__What you are asked to do__:
Sort through the data and copy the lines holding the word "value".

##### Available data

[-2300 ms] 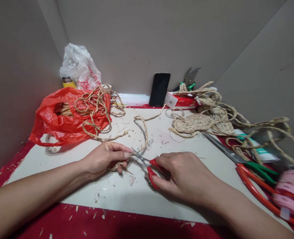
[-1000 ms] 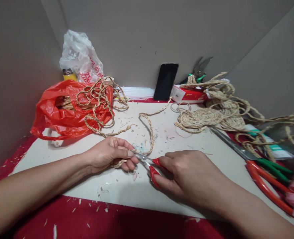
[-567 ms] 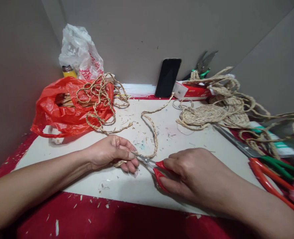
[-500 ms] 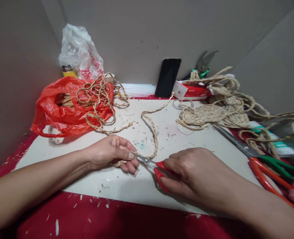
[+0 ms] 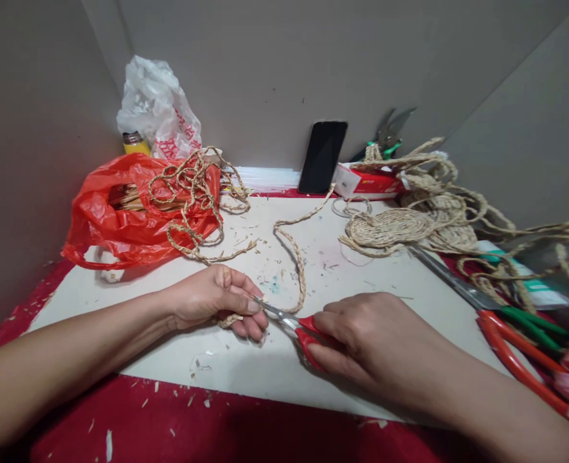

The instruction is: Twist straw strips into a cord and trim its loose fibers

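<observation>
Between its thumb and fingers my left hand [image 5: 236, 302] pinches a braided straw cord [image 5: 298, 270], near the middle of the white board [image 5: 168, 347]. From that hand the cord curves right, then runs up the board toward the phone. A short piece of braid pokes out below the palm. My right hand [image 5: 361, 328] grips red-handled scissors [image 5: 284, 315], fingers in the loops. Their blades point left and reach the cord at my left fingertips; whether they have cut through it is hidden.
A red plastic bag [image 5: 105, 225] of straw strips, topped by tangled cord [image 5: 192, 186], lies left. A phone [image 5: 323, 157] leans on the back wall. Right are a coiled woven straw piece [image 5: 390, 226], loose braids and large orange-handled shears [image 5: 501, 347]. Straw scraps litter the board and red cloth [image 5: 168, 424].
The scissors have moved slightly left, with their blades further over my left fingertips. The whole view has shifted a little. Both hands keep their holds.
</observation>
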Demonstrator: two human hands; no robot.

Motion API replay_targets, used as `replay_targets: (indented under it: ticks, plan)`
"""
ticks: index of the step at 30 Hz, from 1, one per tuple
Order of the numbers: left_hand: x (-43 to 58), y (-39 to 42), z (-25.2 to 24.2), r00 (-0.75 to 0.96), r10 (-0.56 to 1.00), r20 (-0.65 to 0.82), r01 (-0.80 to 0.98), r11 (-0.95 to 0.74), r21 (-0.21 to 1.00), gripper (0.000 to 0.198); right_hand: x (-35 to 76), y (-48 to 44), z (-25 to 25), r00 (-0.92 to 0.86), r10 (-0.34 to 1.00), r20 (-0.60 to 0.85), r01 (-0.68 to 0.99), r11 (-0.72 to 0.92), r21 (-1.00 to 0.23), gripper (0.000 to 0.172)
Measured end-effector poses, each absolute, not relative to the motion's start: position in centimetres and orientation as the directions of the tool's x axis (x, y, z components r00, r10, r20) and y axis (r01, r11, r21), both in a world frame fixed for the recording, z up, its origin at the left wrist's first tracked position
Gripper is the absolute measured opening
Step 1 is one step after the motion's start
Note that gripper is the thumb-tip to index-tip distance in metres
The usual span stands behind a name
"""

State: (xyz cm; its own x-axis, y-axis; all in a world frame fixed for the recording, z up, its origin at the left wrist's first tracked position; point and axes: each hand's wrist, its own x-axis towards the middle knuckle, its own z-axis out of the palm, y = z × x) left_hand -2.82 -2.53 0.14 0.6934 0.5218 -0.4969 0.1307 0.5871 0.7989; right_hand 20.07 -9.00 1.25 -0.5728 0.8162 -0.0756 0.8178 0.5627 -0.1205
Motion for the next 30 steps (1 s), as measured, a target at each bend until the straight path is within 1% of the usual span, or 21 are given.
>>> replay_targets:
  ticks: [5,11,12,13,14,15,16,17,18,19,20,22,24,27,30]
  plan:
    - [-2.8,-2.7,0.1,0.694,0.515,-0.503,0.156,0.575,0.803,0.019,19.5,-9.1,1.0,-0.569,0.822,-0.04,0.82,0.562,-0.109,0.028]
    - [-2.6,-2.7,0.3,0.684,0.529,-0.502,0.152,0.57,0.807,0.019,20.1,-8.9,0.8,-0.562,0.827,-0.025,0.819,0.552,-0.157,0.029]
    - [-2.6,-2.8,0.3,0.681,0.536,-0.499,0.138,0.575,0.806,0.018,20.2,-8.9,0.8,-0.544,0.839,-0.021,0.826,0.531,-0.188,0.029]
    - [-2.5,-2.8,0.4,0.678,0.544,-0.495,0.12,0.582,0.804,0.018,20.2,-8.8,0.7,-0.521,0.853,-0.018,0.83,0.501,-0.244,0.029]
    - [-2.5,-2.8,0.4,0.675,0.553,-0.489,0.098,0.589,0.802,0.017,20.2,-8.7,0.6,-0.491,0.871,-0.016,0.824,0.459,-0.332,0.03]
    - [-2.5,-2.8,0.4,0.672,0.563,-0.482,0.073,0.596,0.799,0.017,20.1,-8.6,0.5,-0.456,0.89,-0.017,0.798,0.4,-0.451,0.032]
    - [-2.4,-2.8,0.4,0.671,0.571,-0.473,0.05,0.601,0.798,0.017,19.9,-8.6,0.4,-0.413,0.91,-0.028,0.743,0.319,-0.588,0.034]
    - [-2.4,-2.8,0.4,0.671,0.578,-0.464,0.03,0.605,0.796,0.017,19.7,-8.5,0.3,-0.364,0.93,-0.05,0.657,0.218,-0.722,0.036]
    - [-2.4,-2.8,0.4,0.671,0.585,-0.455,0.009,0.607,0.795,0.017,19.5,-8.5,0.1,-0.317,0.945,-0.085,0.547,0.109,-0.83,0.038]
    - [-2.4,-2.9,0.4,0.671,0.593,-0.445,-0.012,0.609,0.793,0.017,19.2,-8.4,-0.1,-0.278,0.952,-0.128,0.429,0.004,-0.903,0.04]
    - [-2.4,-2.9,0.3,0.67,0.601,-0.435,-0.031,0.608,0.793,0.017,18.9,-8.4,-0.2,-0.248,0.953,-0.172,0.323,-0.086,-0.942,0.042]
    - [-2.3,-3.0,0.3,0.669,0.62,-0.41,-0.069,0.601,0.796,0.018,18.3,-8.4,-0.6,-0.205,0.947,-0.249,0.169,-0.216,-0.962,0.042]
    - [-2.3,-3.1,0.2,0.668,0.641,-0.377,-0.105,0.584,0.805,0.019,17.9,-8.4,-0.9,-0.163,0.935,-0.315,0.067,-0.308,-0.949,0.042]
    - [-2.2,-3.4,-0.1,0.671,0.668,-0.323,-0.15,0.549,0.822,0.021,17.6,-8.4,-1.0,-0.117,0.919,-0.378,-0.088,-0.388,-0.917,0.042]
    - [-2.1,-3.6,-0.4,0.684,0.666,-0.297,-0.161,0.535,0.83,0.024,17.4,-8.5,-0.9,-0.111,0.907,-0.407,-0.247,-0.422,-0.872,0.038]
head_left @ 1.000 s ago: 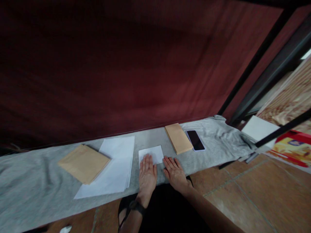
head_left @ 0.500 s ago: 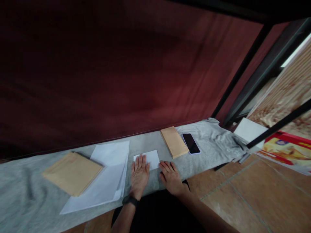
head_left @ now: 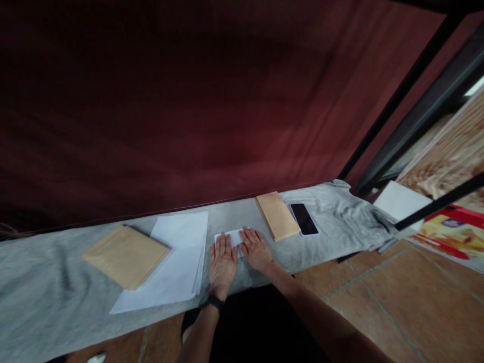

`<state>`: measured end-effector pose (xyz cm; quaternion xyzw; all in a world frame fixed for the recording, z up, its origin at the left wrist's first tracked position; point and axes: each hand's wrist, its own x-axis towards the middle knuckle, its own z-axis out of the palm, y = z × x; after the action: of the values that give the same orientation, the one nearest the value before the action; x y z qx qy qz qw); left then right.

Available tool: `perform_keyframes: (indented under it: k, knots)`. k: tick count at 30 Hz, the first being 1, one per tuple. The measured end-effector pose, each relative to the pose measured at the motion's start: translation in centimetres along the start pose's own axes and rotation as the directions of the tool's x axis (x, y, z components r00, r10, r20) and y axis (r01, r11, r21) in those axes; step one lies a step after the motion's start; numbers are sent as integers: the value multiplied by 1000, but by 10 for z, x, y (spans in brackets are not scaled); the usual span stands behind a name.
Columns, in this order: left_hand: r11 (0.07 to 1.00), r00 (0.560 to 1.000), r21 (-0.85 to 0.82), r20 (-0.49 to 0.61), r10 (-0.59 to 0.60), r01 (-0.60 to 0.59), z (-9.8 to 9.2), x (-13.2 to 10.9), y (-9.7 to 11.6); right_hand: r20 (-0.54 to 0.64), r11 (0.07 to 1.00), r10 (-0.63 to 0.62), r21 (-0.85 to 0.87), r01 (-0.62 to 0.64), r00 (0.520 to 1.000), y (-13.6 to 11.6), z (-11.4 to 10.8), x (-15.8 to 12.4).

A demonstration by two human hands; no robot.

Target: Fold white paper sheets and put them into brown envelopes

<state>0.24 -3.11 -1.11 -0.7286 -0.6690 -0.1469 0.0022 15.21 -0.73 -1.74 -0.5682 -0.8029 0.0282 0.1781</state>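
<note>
A small white piece of paper (head_left: 235, 237), which looks folded, lies on the grey cloth in front of me. Flat on its left part rests my left hand (head_left: 223, 263), fingers stretched out. My right hand (head_left: 256, 248) lies over its right edge, also with fingers extended and palm down. Between them the two hands cover much of the paper. To the left are several large white sheets (head_left: 179, 267), partly under a stack of brown envelopes (head_left: 126, 257). Right of my hands is a narrower stack of brown envelopes (head_left: 278, 216).
A phone (head_left: 304, 219) lies beside the narrow envelopes. The grey cloth (head_left: 34, 292) covers the long bench, bunched at the right end. Behind it rises a dark red surface (head_left: 212, 126). Black bars, a white box (head_left: 401, 201) and a printed red box (head_left: 454, 232) stand at the right.
My right hand has moved from beside the paper onto its right edge. The left hand stays flat on the paper. The view has shifted slightly.
</note>
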Motion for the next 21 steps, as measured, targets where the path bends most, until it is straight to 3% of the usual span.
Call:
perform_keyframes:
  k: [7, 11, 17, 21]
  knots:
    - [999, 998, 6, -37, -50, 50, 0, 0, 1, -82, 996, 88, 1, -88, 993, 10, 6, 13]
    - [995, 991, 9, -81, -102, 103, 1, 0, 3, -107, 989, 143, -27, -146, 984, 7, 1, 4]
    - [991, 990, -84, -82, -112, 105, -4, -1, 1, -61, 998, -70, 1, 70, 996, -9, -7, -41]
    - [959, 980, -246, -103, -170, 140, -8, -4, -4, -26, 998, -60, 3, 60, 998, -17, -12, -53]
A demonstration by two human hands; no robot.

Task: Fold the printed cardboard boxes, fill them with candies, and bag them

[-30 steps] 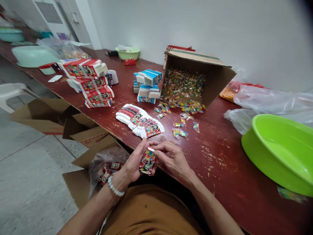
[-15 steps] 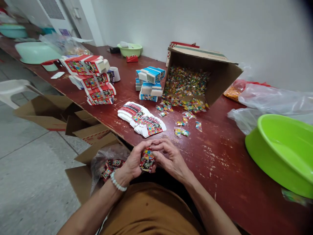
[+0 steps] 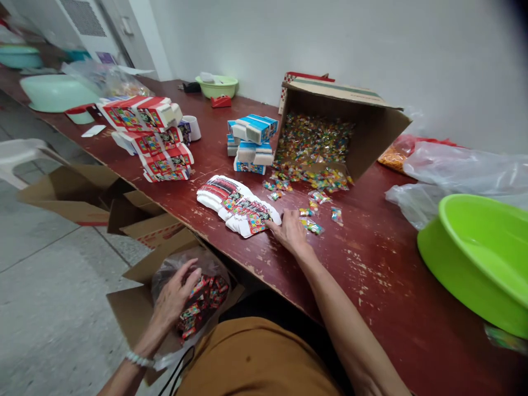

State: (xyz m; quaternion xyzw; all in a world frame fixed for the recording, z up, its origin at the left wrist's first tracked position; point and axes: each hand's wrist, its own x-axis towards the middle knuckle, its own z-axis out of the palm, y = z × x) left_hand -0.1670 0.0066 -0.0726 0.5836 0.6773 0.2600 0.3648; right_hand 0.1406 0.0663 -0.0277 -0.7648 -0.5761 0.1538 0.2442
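Note:
My left hand is over a plastic-lined cardboard box below the table edge, fingers apart and nothing in them. Beneath it lie several small filled candy boxes, red and black with bright print. My right hand is at the near right end of a fanned stack of flat candy boxes on the table. Its thumb and fingers close on the edge of the end flat box. Small clear candy packets lie just beyond that hand.
A tipped carton spills candy packets onto the red table. Banded red bundles and blue bundles stand behind the fanned stack. A green basin is at right, open cartons on the floor at left.
The small candy box between both hands has left them. My left hand has moved down left over the lined carton; my right hand has reached forward to the fanned flat boxes.

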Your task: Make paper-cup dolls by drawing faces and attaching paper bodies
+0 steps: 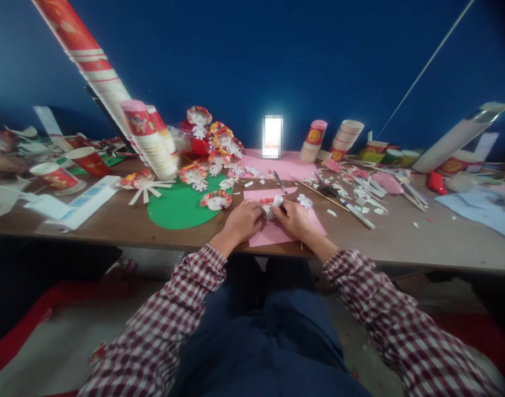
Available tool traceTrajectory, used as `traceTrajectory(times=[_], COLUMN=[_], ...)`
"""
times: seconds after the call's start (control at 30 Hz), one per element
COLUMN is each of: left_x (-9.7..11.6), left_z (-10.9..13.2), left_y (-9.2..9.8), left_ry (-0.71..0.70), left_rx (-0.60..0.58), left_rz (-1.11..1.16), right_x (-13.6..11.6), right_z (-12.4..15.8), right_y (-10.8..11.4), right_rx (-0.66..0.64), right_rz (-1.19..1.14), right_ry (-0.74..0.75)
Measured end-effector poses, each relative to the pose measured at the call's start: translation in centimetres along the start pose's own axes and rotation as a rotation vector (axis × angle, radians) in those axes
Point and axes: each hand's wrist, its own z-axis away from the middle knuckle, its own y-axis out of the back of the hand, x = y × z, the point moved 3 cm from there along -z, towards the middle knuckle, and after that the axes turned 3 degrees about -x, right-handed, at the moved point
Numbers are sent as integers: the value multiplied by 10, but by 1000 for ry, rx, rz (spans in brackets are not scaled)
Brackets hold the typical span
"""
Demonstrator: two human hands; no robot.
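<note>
Over a pink paper sheet (263, 238) at the table's front edge, my two hands are close together. My right hand (294, 218) is closed on a small white piece (278, 202). Closed at the left edge of a small red and white paper piece (267, 202), my left hand (245, 220) holds it against the sheet. A white cut-out figure (305, 201) lies just beyond my right hand. To the left, a red-fringed paper face (216, 200) rests on a green paper piece (170, 207).
Stacked paper cups (149, 138) lean at the left, with more cups (345, 140) at the back right. White scraps, a thin stick (324, 196) and a pen (279, 181) lie around the pink sheet. Another person's hand (4, 165) shows at the far left.
</note>
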Motion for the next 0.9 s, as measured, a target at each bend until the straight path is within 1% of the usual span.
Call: traceTrajectory(times=[0.1,0.17,0.3,0.37,0.5,0.57,0.63,0.8,0.9], left_x=[0,0,1,1,1,1,1,1,1], left_z=[0,0,0,0,1,1,1,0,0], left_y=[0,0,1,1,1,0,0,0,0], left_ry=[2,4,13,18,26,33,40,48,46], left_rx=[-3,-2,3,4,-1,-3,-3,-4,-3], left_rz=[0,2,7,8,8,8,7,4,5], right_x=[3,2,-6,-7,-2,0,0,-5,-5], right_z=[0,1,1,0,0,0,1,3,2], right_y=[2,3,3,3,3,4,5,2,0], right_rx=[52,63,33,13,-13,8,38,74,51], right_rz=[-61,-33,59,65,-4,-42,-27,122,109], right_ry=[-39,-29,61,74,-5,-44,-53,74,81])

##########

__Answer to this task__:
`<state>`: measured end-effector pose (xyz cm; quaternion xyzw; all in a world frame fixed for the recording, z up, its origin at the left wrist's first tracked position; point and axes: each hand's wrist, its own x-axis towards the middle knuckle, its own z-axis out of the palm, y = z × x; after the action: of the values that give the same orientation, the one nearest the value before the action; x y z qx qy qz qw); left then right.
Available tool: `perform_keyframes: (indented under it: k, knots)`. k: tick count at 30 Hz, the first being 1, one per tuple. The measured end-effector pose, each relative to the pose measured at the motion's start: translation in centimetres along the start pose's own axes and rotation as the directions of the tool's x axis (x, y, z components r00, r10, r20) and y axis (r01, r11, r21) in those axes; step one lies a step after the motion's start; numbers are sent as integers: the value multiplied by 1000, but by 10 for z, x, y (spans in brackets are not scaled); the usual span stands behind a name.
Numbers are sent as integers: the value multiplied by 10, but by 1000 for ry, rx, rz (spans in brackets are not scaled)

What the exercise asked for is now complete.